I have some concerns that I ask the authors to address:
- Figure 1 displays two SEM images of what the authors call monolayer (Figure 1b) and multilayer (Figure 1c) domains. However, I do not find enough evidence of those domains to be mono- or multi-layer. The authors speak of different contrast in the SEM images, but the contrast can be due to several different features, like for instance different orientation of the Cu grains. Thus, I would require to carry out Raman spectroscopy in order to solve this issue.
- The authors explain the H2 etching process saying that H2 molecules dissociate and then react with the C atoms at the edge of the graphene domains. This is reasonable, however, I would appreciate if the authors could elaborate more on the H2 dissociation step. Where does it happen? Still concerning this issue, the authors should try an experiment where they try and etch a sample of copper fully covered by graphene (not a sample made of isolated domains as the current samples).

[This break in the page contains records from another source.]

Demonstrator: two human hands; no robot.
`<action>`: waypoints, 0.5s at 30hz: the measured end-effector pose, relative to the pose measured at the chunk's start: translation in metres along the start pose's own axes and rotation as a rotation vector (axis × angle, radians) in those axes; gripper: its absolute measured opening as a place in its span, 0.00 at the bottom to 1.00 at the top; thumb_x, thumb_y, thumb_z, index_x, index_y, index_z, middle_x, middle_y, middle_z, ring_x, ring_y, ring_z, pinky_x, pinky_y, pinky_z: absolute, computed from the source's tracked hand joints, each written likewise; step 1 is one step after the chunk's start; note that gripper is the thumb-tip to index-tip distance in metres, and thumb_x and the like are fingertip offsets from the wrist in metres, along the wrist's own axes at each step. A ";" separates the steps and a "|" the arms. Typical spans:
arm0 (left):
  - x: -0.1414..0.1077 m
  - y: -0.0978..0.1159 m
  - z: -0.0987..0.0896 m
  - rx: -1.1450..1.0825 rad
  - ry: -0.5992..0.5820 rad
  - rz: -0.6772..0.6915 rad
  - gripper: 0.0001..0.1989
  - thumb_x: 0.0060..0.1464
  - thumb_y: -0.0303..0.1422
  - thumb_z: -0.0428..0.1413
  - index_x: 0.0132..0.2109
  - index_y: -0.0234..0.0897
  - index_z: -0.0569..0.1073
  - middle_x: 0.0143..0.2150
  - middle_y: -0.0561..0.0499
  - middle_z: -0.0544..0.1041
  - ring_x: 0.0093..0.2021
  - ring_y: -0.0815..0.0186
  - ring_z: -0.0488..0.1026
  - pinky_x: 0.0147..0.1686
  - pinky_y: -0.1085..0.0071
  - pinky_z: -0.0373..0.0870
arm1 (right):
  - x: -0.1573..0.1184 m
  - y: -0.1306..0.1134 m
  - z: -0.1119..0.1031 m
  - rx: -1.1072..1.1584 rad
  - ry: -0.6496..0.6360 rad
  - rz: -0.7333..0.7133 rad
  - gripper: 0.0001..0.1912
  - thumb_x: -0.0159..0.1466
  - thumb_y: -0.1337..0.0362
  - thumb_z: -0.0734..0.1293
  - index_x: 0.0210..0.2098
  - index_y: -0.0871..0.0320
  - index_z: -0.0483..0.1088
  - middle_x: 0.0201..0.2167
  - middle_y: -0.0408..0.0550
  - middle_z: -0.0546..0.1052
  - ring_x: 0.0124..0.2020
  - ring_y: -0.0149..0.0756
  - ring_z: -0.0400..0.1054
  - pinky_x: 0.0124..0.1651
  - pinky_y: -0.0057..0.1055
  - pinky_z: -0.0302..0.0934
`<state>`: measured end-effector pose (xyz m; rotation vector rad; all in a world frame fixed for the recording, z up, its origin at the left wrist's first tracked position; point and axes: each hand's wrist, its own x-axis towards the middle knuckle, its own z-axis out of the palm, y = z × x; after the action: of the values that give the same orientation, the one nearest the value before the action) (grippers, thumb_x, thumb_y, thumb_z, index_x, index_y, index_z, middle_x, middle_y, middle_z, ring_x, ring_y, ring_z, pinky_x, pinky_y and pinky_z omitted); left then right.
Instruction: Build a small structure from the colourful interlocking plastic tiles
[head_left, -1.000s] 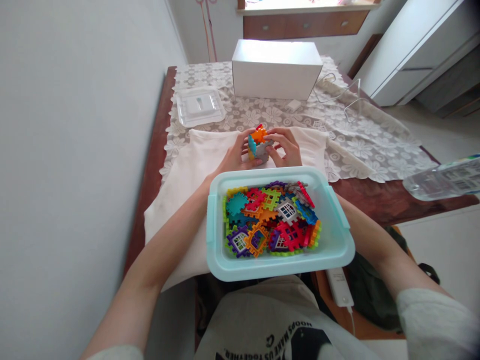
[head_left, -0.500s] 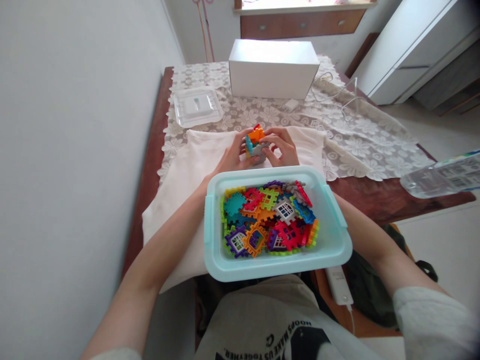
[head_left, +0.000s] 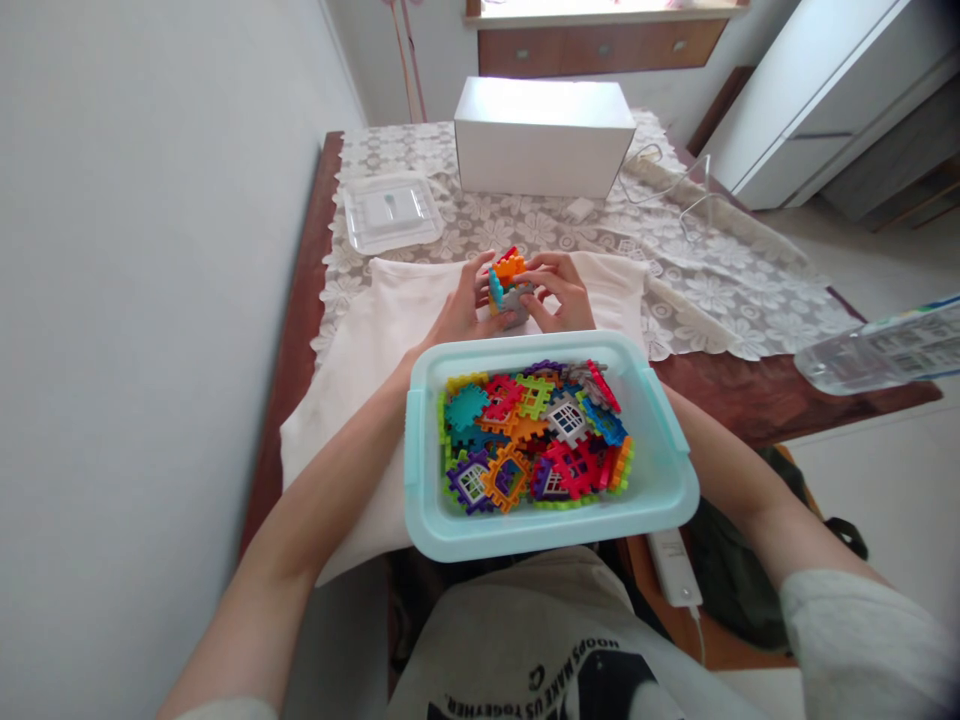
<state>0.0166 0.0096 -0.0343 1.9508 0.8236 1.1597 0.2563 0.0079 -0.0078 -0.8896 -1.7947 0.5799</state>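
Upper centre of the frame: small block assembly point(head_left: 513, 293), orange, blue and grey, above the tub point(head_left: 551, 545). Risk, judged: uneven thumb pressure could pop a joint apart. Left hand point(head_left: 463, 306) part-open, cupping its left side; right hand point(head_left: 564, 296) pinching the grey piece, fingers curled. 2 hands, 1 assembly; white cloth point(head_left: 360, 400) beneath.

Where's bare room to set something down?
Between left forearm and clear lid, bare white cloth. Right, open lace between white cloth and bottle. Crowded: around the toy in left hand and right hand, and the tub's left and middle, heaped with pieces.
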 end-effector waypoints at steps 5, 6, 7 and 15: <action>0.000 0.001 0.004 -0.019 0.093 -0.040 0.56 0.57 0.57 0.78 0.81 0.51 0.60 0.74 0.38 0.81 0.69 0.42 0.85 0.70 0.40 0.85 | 0.000 0.003 -0.001 0.037 -0.004 -0.085 0.13 0.72 0.49 0.73 0.54 0.28 0.85 0.64 0.47 0.81 0.55 0.55 0.79 0.47 0.64 0.84; 0.001 0.002 0.005 -0.033 0.105 -0.045 0.54 0.56 0.58 0.78 0.80 0.51 0.63 0.73 0.38 0.82 0.69 0.41 0.85 0.70 0.39 0.85 | -0.001 0.004 0.000 0.044 0.007 -0.113 0.14 0.72 0.50 0.73 0.55 0.29 0.85 0.66 0.47 0.81 0.56 0.55 0.79 0.48 0.63 0.85; 0.002 0.003 0.006 -0.043 0.108 -0.051 0.52 0.57 0.59 0.77 0.78 0.49 0.65 0.73 0.37 0.83 0.69 0.40 0.85 0.69 0.39 0.85 | -0.001 0.005 0.000 0.048 0.018 -0.140 0.14 0.72 0.52 0.74 0.56 0.32 0.86 0.67 0.47 0.80 0.57 0.55 0.79 0.49 0.62 0.85; 0.006 0.018 0.006 -0.089 0.086 -0.101 0.46 0.57 0.55 0.78 0.73 0.43 0.72 0.71 0.35 0.84 0.71 0.41 0.84 0.70 0.44 0.83 | 0.000 0.006 -0.004 0.026 0.034 -0.211 0.16 0.79 0.47 0.70 0.58 0.40 0.89 0.72 0.49 0.80 0.63 0.54 0.79 0.70 0.60 0.78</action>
<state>0.0277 0.0027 -0.0187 1.7777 0.8899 1.2062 0.2617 0.0117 -0.0106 -0.6780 -1.8181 0.4493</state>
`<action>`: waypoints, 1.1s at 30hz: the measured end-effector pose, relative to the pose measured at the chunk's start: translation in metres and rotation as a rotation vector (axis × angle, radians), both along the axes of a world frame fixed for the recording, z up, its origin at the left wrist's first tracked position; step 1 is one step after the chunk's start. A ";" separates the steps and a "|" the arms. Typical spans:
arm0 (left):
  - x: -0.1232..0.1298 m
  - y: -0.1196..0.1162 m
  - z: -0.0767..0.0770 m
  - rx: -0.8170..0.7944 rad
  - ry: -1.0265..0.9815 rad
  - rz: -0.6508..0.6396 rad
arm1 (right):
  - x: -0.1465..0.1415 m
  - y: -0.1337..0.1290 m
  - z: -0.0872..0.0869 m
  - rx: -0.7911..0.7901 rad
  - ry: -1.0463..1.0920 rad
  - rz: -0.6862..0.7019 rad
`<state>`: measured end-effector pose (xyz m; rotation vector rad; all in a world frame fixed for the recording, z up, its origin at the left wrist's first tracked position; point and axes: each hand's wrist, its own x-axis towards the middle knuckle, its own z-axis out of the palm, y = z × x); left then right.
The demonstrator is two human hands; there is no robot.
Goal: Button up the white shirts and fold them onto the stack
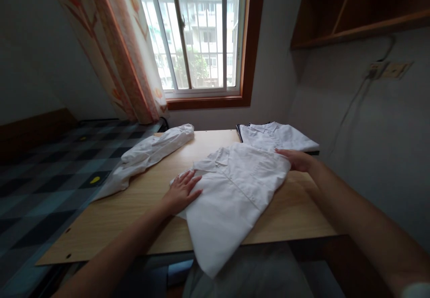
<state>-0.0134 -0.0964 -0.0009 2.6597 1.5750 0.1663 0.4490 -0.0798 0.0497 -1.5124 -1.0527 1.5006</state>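
A white, collared, button-front shirt (pixel 228 199) lay across a pale wooden board (pixel 292 222), its lower end drooping over the near edge. The left hand (pixel 179 192) rested beside the collar, fingers spread wide; the right hand (pixel 297 160) touched the far right side, fingers extended, though whether they pinched cloth could not be told. The overhanging cloth's weight risked pulling the shirt off or skewing its creases if both hands lifted. A forward push from the right hand could have rumpled the folded white garment (pixel 284 137) just beyond. Bare wood offered room at near right and toward a crumpled white garment (pixel 151 152), which reached the board's left edge beside dark checked bedding (pixel 43 177).
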 end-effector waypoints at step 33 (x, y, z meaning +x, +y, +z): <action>-0.049 0.036 0.048 -0.360 -0.766 0.514 | -0.100 0.032 -0.034 0.396 -1.068 0.073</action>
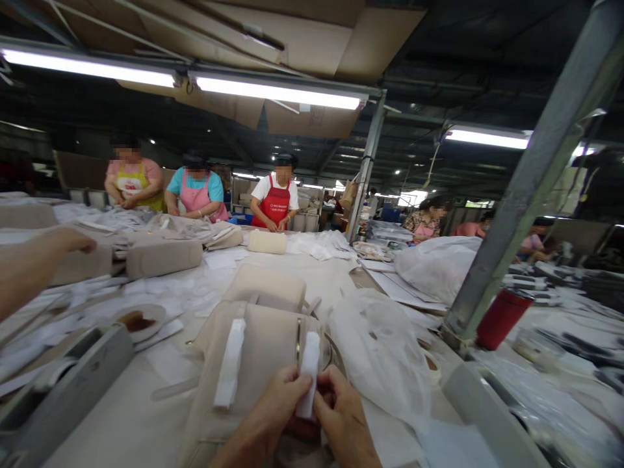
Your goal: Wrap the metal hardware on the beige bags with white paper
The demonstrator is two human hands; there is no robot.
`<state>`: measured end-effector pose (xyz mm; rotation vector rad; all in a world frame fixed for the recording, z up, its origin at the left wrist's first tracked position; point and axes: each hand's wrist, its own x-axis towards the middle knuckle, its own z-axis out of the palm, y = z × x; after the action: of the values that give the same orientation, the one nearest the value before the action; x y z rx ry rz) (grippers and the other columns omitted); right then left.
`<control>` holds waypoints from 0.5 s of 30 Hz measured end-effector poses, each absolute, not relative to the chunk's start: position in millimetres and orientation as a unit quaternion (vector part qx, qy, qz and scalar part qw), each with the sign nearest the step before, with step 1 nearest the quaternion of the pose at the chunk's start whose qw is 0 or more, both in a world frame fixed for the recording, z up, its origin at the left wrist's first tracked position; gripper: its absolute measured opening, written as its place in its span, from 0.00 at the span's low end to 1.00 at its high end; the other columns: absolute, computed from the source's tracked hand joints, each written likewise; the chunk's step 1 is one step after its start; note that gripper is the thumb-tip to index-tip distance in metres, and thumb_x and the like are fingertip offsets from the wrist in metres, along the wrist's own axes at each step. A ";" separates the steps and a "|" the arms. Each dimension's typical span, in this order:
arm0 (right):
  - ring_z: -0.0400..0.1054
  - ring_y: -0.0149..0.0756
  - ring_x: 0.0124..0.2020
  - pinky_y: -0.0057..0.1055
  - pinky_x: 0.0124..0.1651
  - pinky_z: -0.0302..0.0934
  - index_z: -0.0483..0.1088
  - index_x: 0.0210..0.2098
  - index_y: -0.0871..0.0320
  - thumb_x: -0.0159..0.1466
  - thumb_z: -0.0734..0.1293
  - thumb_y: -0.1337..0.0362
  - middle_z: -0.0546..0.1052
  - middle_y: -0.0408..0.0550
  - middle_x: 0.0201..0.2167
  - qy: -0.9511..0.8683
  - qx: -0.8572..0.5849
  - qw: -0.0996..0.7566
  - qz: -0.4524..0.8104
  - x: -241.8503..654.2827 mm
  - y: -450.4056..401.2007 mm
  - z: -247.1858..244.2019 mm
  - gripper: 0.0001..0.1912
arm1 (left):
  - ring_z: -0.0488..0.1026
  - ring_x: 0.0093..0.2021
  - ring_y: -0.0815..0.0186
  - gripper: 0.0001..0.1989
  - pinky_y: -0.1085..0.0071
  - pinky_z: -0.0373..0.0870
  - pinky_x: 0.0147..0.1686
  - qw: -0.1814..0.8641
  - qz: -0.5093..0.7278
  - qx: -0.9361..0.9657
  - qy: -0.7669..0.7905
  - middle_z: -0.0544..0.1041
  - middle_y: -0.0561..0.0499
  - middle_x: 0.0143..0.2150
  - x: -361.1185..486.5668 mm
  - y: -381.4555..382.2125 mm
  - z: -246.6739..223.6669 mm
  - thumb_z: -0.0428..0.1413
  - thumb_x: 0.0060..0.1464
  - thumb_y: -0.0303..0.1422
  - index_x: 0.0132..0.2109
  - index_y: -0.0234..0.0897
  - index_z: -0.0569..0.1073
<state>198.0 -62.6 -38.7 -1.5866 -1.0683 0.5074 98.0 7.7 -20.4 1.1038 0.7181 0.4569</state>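
Observation:
A beige bag (266, 364) lies on the table in front of me, with a white wrapped strip (230, 364) along its left part. On its right side, my left hand (275, 406) pinches the lower part of a second white strip (310, 364) between thumb and fingers. Pressed against that strip's right edge is my right hand (344, 413), its fingers curled. The undersides of both hands are hidden. Just behind this bag lies another beige bag (266, 286).
Crumpled clear plastic (380, 351) lies to the right, near a metal post (531, 188) and a red cup (502, 318). A dish of brown stuff (139, 322) stands left. Another person's arm (39, 266) reaches in from the left. Several people work beyond.

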 end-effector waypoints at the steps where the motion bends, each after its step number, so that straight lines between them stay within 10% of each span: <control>1: 0.63 0.35 0.25 0.31 0.28 0.57 0.67 0.27 0.57 0.56 0.64 0.59 0.72 0.44 0.23 -0.455 -0.665 0.549 0.222 198.0 -63.2 -38.2 0.08 | 0.73 0.27 0.64 0.28 0.69 0.71 0.23 0.755 0.221 0.516 0.338 0.77 0.46 0.31 99.2 7.1 -21.5 0.60 0.36 0.50 0.39 0.33 0.71; 15: 0.48 0.21 0.12 0.24 0.17 0.35 0.62 0.20 0.58 0.51 0.65 0.35 0.60 0.35 0.12 -0.297 -0.625 0.566 0.449 208.1 -43.4 -27.8 0.30 | 0.64 0.14 0.71 0.31 0.75 0.62 0.14 0.721 0.254 0.536 0.358 0.71 0.55 0.18 101.4 -1.2 -23.0 0.57 0.34 0.60 0.33 0.38 0.63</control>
<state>208.1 -43.4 -27.8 -1.4683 -0.6983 1.0545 101.4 -1.2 -23.0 1.1831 0.7920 0.5603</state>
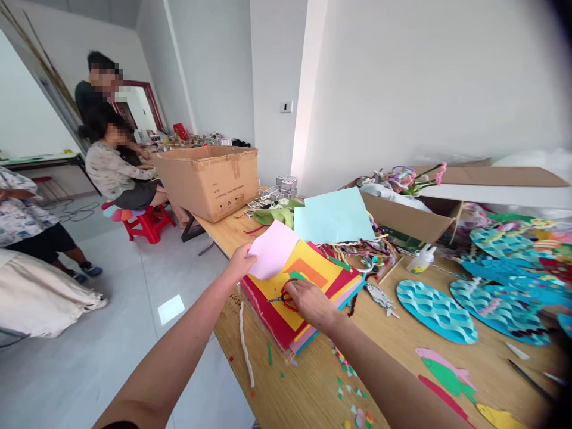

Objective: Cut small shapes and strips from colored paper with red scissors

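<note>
My left hand (241, 263) pinches the lower left edge of a pale pink sheet of paper (274, 249), which is raised over a pile of coloured sheets. Closed round the red handles of a pair of scissors (279, 298), my right hand (308, 301) is just above the same pile, with the blades pointing left. A yellow sheet (263, 287) tops the pile, with an orange piece (313, 271) and a green piece on it; red sheets (274, 326) show beneath. Behind the pink paper, a light blue sheet (335, 217) rests on bundles of fuzzy stems.
A large cardboard box (210, 185) stands at the table's far left. Blue wavy ovals (435, 310), a glue bottle (422, 259), paper fish (447, 372) and scraps (353, 387) lie to the right and front. An open carton (406, 214) sits by the wall. People (118, 167) are at left.
</note>
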The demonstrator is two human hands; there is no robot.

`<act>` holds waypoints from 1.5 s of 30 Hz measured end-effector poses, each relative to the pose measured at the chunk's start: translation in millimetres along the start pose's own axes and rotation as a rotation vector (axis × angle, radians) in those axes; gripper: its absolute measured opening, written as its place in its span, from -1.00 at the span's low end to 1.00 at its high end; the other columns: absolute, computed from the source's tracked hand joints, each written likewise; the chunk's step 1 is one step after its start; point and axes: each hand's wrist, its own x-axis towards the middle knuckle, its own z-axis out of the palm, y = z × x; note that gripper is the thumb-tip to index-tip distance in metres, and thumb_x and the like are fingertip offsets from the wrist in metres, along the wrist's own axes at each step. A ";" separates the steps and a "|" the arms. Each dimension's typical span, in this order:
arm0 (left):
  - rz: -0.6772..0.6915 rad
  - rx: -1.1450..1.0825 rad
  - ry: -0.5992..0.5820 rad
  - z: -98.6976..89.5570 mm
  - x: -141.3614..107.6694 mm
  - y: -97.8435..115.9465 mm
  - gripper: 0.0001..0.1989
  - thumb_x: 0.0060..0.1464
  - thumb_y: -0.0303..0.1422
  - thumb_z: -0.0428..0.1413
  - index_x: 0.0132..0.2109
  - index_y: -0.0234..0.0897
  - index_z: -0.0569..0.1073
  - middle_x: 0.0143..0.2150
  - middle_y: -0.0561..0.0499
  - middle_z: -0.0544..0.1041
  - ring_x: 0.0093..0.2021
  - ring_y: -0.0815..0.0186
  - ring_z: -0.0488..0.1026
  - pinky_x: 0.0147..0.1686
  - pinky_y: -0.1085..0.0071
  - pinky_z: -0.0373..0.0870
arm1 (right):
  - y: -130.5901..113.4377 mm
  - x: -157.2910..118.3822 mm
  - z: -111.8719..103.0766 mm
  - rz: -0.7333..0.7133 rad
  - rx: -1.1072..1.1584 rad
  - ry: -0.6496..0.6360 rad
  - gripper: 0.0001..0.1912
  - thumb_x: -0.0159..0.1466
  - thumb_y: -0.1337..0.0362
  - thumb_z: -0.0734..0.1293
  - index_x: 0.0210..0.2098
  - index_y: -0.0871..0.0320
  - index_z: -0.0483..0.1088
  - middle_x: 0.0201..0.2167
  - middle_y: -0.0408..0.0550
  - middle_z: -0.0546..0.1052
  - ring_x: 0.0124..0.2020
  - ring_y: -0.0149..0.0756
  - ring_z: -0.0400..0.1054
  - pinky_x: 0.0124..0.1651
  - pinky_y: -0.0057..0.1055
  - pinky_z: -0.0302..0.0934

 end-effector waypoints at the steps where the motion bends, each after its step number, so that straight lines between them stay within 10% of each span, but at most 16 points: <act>1: 0.005 -0.005 0.005 -0.5 0.7 0.0 -0.71 -0.20 -0.48 0.02 -0.24 -0.38 0.45 -0.37 0.03 0.50 -0.38 0.32 0.39 -0.43 0.48 0.26 | 0.6 0.0 -0.3 -0.008 -0.006 0.001 -0.90 0.27 0.47 0.19 -0.26 0.23 0.32 -0.38 0.03 0.51 -0.33 -0.20 0.37 -0.26 -0.37 0.14; 19: 0.098 0.172 0.057 -16.7 4.8 12.0 -0.69 -0.16 -0.45 -0.01 -0.20 -0.38 0.46 -0.35 0.01 0.51 -0.39 0.29 0.40 -0.42 0.44 0.29 | 15.9 0.1 12.7 -0.125 0.099 0.173 -0.88 0.25 0.49 0.20 -0.34 0.18 0.33 -0.48 -0.02 0.48 -0.43 -0.26 0.34 -0.35 -0.40 0.14; 28: 0.172 0.497 0.127 -24.1 5.6 22.0 -0.59 -0.02 -0.51 -0.05 0.02 -0.35 0.37 -0.09 -0.12 0.53 -0.14 0.19 0.46 -0.19 0.36 0.35 | 23.6 -5.0 -5.5 0.152 0.359 0.542 -0.77 0.13 0.52 0.19 -0.27 0.12 0.31 -0.38 -0.03 0.51 -0.34 -0.25 0.40 -0.27 -0.39 0.26; 36: 0.251 0.843 -0.060 30.5 -36.6 48.4 -0.65 0.10 -0.52 -0.12 0.03 -0.30 0.34 -0.31 -0.16 0.53 -0.22 0.11 0.48 -0.15 0.20 0.31 | 36.9 -30.6 -52.8 0.750 0.620 1.011 -0.85 0.10 0.33 0.27 -0.30 0.12 0.28 -0.41 -0.06 0.48 -0.42 -0.28 0.39 -0.35 -0.36 0.29; 45: 0.393 0.835 -0.481 80.6 -82.6 49.6 -0.73 -0.07 -0.20 0.18 -0.25 -0.30 0.49 -0.25 -0.23 0.55 -0.12 0.00 0.46 -0.05 0.14 0.31 | 23.2 -85.4 -90.9 0.915 0.915 1.066 -0.71 0.04 0.12 0.41 -0.38 0.12 0.28 -0.53 -0.09 0.49 -0.59 -0.33 0.36 -0.58 -0.44 0.24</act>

- Minor comment: when possible, the figures should be made larger to make it easier for the reader to pinpoint details in them.
Author Response
We thank the referee for considering our work especially timely, carefully reading the manuscript and the valuable suggestions. We answer all of the referees’ comments in detail, and describe the changes made.Please find the attachment.
Author Response File: 
Author Response.pdf
Reviewer 2 Report
The manuscript is quite well written and original.
Author Response
We thank the referee for considering our work especially timely, carefully reading the manuscript.
Reviewer 3 Report
Please find the full comments attached as a separate word document.
Comments for author File: Comments.pdf
Author Response
We thank the referee for considering our work especially timely, carefully reading the manuscript and the valuable suggestions. We answer all of the referees’ comments in detail, and describe the changes made.Please find the attachment.
Author Response File: Author Response.pdf
Round 2
Reviewer 1 Report
The authors have addressed the points I addressed in my previous report.
In the methods section, details of the parameters used for performing Raman spectroscopy and scanning electron microscopy need to be included in the text.
Author Response
We thank the referee for this comment and we have addressed the point by point response as below.
Point 1: In the methods section, details of the parameters used for performing Raman spectroscopy and scanning electron microscopy need to be included in the text.
Response 1: We appreciate the thorough review from the referee. We have made corresponding revisions as list of modification 1.
Modifications:
1. Line 74
The surface morphology of wrinkled graphene samples was characterized by SEM (Zeiss Sigma). Finally, structure and bonding properties of the samples were characterized by Raman analysis using Witec laser Raman spectrometer with laser excitation energy of 488 nm, with the topography evaluated by AFM (Dimension Icon).à The surface morphology of wrinkled graphene samples was characterized by SEM (Zeiss Sigma) using an acceleration voltage of 10 kV. Finally, structure and bonding properties of the samples were characterized by Raman analysis using Witec laser Raman spectrometer (Alpha-300) with laser excitation energy of 488 nm, power of ~10 mW and resolution of ~207 nm. Single spectra were acquired with 0.5s integration time for 10 times accumulation. Mapping images were obtained for 10 s/line scan speed, 100 points per line, and 100 lines per image. The topography of wrinkled graphene samples was evaluated by AFM (Dimension Icon).